Could you reproduce, from the records below, everything from the line with "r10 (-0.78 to" down to the line with "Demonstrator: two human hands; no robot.", keeping both of those lines and changing nothing?

Content starts

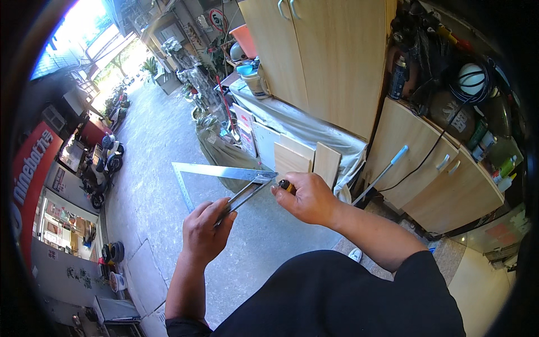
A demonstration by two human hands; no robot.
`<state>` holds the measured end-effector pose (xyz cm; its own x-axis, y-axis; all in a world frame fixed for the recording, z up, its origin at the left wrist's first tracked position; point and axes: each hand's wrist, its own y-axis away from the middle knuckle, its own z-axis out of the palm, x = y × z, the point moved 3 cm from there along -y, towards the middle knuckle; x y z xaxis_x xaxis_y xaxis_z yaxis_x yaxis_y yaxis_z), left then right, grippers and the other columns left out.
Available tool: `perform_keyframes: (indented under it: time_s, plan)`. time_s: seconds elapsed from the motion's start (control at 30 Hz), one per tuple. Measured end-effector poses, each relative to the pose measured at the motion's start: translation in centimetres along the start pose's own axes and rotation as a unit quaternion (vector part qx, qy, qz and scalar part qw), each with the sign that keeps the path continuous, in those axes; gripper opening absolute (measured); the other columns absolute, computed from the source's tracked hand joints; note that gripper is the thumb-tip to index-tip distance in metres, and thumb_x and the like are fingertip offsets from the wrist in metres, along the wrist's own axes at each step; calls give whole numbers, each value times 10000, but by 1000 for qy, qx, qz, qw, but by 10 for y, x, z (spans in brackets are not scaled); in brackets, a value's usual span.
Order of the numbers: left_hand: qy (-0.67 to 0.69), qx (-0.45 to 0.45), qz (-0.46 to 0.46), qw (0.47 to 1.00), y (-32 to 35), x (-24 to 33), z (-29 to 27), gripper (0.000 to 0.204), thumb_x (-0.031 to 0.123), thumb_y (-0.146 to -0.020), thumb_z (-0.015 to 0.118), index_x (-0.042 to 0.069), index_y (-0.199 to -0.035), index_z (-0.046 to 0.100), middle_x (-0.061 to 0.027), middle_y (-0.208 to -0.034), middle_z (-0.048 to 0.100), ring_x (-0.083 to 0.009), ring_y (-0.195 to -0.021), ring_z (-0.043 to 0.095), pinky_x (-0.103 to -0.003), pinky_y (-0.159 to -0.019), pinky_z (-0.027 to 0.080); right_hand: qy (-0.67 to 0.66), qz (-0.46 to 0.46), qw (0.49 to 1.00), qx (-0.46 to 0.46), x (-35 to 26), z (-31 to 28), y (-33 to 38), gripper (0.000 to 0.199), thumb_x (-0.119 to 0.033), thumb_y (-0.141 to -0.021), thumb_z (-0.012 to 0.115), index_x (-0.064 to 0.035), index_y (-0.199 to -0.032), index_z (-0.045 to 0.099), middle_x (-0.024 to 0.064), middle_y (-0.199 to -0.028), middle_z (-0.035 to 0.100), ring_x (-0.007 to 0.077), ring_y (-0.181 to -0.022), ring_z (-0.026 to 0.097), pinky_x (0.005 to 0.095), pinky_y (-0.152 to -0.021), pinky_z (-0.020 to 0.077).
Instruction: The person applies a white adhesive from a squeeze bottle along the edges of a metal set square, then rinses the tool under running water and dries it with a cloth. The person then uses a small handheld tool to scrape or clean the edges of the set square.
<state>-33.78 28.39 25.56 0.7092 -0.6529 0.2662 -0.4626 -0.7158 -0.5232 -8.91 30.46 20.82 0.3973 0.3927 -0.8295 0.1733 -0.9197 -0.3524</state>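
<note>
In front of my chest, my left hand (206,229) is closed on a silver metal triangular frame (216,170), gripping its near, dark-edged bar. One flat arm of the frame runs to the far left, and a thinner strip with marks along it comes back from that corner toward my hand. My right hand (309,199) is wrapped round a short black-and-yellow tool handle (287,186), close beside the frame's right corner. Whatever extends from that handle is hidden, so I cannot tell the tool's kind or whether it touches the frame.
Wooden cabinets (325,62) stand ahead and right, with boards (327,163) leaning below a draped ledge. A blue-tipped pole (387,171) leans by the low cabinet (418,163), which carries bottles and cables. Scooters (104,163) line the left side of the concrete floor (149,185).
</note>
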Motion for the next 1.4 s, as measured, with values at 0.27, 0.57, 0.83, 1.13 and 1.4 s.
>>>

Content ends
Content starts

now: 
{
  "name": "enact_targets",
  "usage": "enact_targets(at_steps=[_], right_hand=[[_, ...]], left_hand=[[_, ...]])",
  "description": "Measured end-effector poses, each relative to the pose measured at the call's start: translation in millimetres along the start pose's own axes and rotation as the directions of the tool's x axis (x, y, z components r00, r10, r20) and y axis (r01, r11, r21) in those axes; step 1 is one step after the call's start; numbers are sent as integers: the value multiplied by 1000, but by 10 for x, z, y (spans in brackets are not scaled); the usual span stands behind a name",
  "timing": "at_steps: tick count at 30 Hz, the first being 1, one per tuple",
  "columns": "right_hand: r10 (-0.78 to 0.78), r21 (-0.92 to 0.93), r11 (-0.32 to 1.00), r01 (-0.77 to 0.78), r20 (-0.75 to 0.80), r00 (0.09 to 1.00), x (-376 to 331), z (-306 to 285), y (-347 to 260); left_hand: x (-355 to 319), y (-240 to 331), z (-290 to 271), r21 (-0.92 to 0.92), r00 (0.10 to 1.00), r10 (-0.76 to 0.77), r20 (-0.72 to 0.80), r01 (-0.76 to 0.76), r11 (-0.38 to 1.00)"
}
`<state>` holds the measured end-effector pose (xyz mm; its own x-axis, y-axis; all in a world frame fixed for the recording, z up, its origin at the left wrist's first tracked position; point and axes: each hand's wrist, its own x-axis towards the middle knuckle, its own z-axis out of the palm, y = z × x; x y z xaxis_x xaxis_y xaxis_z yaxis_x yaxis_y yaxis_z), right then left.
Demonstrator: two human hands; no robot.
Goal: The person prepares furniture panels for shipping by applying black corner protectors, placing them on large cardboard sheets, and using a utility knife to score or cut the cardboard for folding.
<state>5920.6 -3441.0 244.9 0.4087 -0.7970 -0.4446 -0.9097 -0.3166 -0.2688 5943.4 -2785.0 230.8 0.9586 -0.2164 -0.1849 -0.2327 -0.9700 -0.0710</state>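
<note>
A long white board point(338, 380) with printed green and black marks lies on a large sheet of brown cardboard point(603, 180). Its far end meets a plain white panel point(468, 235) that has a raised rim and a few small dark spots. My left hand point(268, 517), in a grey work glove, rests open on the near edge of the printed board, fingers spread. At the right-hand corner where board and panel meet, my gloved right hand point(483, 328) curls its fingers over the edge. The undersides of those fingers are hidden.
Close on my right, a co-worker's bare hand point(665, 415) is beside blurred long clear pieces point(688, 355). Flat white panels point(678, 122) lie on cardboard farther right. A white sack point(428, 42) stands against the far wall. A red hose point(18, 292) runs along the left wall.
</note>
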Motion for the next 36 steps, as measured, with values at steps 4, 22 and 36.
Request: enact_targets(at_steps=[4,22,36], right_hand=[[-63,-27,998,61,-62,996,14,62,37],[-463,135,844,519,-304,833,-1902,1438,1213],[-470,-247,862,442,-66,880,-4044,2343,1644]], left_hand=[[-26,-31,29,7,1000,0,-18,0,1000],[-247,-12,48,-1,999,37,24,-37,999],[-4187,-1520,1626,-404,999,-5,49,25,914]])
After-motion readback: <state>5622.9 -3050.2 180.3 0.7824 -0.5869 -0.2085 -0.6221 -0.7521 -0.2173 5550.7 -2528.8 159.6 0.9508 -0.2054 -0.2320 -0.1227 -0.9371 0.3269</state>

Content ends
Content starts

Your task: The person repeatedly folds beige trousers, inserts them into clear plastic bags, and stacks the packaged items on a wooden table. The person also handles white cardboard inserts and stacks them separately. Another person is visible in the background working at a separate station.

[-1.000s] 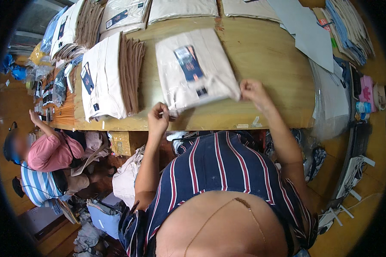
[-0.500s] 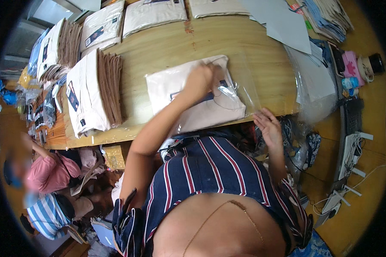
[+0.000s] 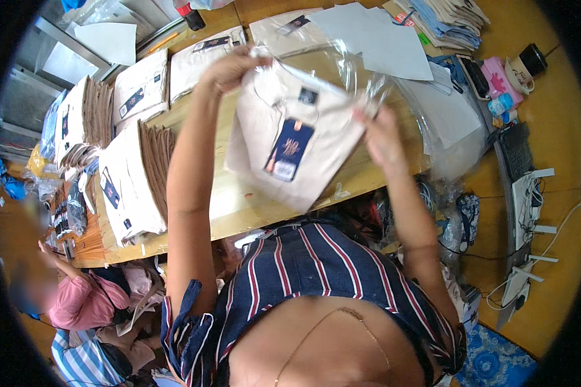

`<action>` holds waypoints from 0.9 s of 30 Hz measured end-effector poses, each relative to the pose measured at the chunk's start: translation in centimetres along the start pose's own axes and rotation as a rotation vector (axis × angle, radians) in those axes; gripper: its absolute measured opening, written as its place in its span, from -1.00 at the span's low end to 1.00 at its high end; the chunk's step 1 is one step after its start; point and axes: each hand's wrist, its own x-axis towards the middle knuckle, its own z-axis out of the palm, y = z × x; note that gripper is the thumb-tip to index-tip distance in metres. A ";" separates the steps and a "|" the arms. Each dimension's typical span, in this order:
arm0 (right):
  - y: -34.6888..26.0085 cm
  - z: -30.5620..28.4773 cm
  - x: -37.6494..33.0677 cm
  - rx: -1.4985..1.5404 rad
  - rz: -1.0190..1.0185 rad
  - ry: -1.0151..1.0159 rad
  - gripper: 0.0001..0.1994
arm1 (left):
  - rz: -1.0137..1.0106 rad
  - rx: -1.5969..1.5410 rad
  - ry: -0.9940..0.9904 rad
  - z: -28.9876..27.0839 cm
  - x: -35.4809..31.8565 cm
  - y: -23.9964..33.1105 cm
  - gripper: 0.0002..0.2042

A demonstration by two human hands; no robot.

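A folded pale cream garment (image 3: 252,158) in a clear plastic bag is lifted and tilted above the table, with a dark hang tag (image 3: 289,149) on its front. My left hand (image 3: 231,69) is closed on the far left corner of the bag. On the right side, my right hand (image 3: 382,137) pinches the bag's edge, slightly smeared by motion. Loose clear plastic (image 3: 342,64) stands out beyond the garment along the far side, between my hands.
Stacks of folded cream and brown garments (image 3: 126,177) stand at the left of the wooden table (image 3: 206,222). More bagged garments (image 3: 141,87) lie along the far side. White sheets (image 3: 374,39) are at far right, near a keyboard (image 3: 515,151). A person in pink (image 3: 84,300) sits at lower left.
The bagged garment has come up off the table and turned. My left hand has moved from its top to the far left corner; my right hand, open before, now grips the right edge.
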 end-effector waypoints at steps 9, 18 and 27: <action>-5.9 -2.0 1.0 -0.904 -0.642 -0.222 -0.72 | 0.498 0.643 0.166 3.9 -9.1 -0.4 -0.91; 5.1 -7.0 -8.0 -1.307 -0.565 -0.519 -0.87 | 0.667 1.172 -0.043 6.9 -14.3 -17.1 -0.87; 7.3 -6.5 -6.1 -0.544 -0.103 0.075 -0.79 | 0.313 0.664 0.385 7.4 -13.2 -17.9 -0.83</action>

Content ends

SOLUTION TO THE EXERCISE:
  "columns": "right_hand: r10 (-0.78 to 0.78), r21 (-0.92 to 0.93), r11 (-0.32 to 1.00), r01 (-0.77 to 0.78), r20 (-0.75 to 0.80), r00 (0.09 to 1.00), x (-376 to 331), z (-306 to 285), y (-347 to 260); left_hand: x (-355 to 319), y (-240 to 331), z (-290 to 271), r21 (-0.92 to 0.92), r00 (0.10 to 1.00), r10 (-0.76 to 0.77), r20 (-0.72 to 0.80), r01 (-0.76 to 0.76), r11 (-0.38 to 1.00)"
}
`<state>` holds the measured end-effector pose (xyz mm; its own x-axis, y-axis; all in a world frame fixed for the recording, z up, its origin at the left wrist's first tracked position; point and axes: each hand's wrist, its own x-axis towards the middle knuckle, its own z-axis out of the palm, y = z × x; x y z xaxis_x xaxis_y xaxis_z yaxis_x yaxis_y yaxis_z), right then left.
Demonstrator: two human hands; no robot.

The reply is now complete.